In Georgia, [a] party, though introduced as a witness in his own behalf, may, upon cross-examination as to matters not voluntarily testified about on his direct examination, decline to give testimony which would tend to criminate him....” (Citations omitted.) Bishop v. Bishop, 157 Ga. 408(1), 121 S.E. 305 (1924). See also Ga. Const. of 1983, Art. I, Sec. I, Par. XVI; OCGA § 24–9–27(a).6 A witness, therefore, may assert a privilege against self-incrimination with respect to matters that “were wholly collateral to and unrelated to her testimony in chief, and w[ere] with respect to separate transactions, in no way shown by her testimony to be connected with the crime with which the defendant here was charged.” Smith v.
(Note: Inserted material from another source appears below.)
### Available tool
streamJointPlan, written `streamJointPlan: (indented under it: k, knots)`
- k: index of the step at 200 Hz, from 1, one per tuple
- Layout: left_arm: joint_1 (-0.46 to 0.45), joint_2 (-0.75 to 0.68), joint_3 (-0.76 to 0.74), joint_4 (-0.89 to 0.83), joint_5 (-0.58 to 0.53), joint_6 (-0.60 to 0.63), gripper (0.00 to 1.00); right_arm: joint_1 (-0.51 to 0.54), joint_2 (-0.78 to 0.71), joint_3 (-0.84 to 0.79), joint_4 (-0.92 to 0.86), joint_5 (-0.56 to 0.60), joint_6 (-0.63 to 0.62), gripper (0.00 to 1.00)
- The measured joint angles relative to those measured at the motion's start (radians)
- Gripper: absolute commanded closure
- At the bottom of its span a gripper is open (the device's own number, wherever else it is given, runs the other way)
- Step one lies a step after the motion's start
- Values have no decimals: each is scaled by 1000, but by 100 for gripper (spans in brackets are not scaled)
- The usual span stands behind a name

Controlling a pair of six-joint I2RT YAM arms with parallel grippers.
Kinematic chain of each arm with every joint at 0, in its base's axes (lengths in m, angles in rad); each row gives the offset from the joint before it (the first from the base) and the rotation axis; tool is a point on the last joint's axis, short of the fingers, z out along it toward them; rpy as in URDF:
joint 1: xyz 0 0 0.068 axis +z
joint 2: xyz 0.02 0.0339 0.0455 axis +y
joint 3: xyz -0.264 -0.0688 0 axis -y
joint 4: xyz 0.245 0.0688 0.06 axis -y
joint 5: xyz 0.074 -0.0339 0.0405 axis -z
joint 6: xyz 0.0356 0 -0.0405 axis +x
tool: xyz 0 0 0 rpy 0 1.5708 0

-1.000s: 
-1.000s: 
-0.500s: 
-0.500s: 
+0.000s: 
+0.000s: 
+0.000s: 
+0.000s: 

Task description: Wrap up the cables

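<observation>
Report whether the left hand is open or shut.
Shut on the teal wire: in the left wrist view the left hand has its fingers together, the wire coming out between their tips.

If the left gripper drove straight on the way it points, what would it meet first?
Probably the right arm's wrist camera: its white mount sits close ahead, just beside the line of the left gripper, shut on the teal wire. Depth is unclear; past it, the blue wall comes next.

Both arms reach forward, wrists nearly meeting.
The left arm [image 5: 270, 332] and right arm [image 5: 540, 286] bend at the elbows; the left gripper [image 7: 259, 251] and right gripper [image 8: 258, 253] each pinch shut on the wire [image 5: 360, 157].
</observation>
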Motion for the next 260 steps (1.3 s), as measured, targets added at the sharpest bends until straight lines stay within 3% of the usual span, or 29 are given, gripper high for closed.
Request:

State, 225 Ga. 328, 331(7), 168 S.E.2d 587 (1969) (holding that trial court need not strike entirety of prosecution witness's testimony where witness asserted privilege as to collateral matter), cert. denied, Smith v. Georgia, 396 U.S. 1045, 90 S.Ct. 695, 24 L.Ed.2d 689, rehearing denied, 397 U.S. 970, 90 S.Ct. 1000, 25 L.Ed.2d 264 (1970).

The right against self-incrimination is retained as to collateral matters, therefore, so long as the defendant does not somehow waive that right in his direct examination. Thus, Whitman's waiver of his Fifth Amendment rights as to the charge in this case would not have automatically resulted in a waiver of his right to remain silent in connection with the similar transaction. Although that evidence was deemed admissible for the limited purpose of establishing intent and course of conduct, the two incidents involved two distinct transactions, with different victims, different property, and different scrap yards, and the events occurred almost eight months apart. As the judge explained to the jury in his limiting instruction regarding the similar transaction, Whitman was on trial only for the offense in this case; he was not on trial “for any other related or connected—or other acts.” If Whitman had confined his testimony to the facts in this case, his Fifth Amendment rights as to the similar transaction should not have been impacted. Cf. Myers v. State, 256 Ga.App. 135, 141(2), 567 S.E.2d 742 (2002) (Georgia case law indicates that “a witness may assert the privilege [against self-incrimination] regarding ‘purely collateral matters' and still testify about events directly relevant to the guilt of the accused.”); Buford v. State, 162 Ga.App. 498, 501(8), 291 S.E.2d 256 (1982) (where defendant admitted participation in crime and identified witness as a participant, defendant suffered no prejudice from witness's refusal on Fifth Amendment grounds to testify regarding collateral matter of the other participants's names).

Of course, if he had...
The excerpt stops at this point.